Multiple autopsy studies have described deficits of DHA-containing phospholipids in brain tissue from people with Alzheimer's, which correlates with markers of the disease (reviewed in Heath and Wood, 2021). In samples from dementia with Lewy body cases, low levels of DHA-containing phospholipids were associated with lower soluble Aβ42, higher phosphorylated α-synuclein, and diminished synaptic proteins (Chong et al., 2023).
In animal studies, oral intake of DHA leads to a reduction of amyloid, tau, and neuritic pathology (Lim et al., 2005; Green et al., 2007; Calon et al., 2004). This appears to stem from beneficial effects on amyloid processing, inflammation, oxidative stress, and metabolic function (for review see Mett 2021). In APP/PS mice, omega-3 supplementation reversed some effects of a high-diet on Aβ peptide expression, insulin resistance, and inflammation (Ma et al., 2022). DHA reduced retinal amyloid pathology in 5XFAD mice, when delivered as a lysophosphatidylcholine form uniquely bioavailable to retinal cells (Sugasini et al., 2023).
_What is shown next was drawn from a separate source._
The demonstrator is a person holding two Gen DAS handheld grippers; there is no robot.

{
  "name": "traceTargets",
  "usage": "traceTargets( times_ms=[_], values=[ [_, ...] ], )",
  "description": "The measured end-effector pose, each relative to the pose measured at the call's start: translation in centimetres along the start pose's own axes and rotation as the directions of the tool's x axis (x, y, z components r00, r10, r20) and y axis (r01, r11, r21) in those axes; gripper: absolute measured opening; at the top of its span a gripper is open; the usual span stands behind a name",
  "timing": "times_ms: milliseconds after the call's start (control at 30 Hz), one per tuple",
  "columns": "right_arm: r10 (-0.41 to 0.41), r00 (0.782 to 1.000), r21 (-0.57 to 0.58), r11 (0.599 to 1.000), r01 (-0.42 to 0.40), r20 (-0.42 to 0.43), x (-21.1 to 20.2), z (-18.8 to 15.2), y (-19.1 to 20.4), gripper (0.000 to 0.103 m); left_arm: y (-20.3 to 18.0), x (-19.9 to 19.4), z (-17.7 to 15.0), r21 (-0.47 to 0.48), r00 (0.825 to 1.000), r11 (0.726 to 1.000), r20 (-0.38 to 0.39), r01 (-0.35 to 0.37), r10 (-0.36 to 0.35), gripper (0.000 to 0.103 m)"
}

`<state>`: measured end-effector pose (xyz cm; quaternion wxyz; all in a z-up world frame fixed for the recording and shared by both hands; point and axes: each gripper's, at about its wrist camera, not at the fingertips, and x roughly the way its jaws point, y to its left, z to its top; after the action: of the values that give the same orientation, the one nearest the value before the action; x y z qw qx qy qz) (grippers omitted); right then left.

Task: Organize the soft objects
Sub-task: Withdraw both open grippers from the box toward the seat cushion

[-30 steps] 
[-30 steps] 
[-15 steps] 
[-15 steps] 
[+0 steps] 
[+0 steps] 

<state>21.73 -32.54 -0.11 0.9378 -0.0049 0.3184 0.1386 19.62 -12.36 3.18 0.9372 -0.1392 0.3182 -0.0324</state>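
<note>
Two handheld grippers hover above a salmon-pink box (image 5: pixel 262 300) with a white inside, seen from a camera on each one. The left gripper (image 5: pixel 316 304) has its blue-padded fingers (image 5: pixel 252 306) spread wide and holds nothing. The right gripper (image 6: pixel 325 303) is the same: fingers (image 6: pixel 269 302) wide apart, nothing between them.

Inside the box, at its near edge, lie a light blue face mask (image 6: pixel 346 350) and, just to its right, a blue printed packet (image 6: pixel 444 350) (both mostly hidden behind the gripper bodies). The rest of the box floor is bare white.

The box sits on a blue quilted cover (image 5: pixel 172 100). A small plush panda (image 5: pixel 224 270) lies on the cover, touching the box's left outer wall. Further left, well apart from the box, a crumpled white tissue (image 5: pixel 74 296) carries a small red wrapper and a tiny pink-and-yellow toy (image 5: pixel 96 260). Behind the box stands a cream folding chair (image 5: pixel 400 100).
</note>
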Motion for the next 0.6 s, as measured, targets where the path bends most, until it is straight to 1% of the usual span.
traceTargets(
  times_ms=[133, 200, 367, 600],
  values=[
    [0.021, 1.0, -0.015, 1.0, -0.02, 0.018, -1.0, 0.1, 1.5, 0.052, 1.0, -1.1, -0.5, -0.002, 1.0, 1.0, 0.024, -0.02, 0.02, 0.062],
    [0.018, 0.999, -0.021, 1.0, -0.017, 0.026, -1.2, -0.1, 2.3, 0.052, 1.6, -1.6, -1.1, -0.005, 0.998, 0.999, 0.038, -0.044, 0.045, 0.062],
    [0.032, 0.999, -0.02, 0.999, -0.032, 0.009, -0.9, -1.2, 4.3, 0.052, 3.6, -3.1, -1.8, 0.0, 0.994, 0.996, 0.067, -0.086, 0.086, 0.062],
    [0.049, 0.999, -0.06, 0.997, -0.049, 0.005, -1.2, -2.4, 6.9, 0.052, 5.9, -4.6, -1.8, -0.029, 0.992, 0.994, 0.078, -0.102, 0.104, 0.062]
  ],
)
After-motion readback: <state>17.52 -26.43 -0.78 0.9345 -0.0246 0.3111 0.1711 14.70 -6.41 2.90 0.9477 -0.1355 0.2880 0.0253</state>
Nasal delivery of DHA reduced tau phosphorylation and improved cognitive function in J20 transgenic mice, or after brain injection of Aβ peptides in normal mice (Zussy et al., 2022). DHA supplementation also reversed cognitive and olfactory deficits due to ApoE4 expression in transgenic mice (González et al., 2023; Lessard-Beaudoin et al., 2021).
Findings
DHA has been tested in clinical trials by itself and as part of other food-supplement formulations.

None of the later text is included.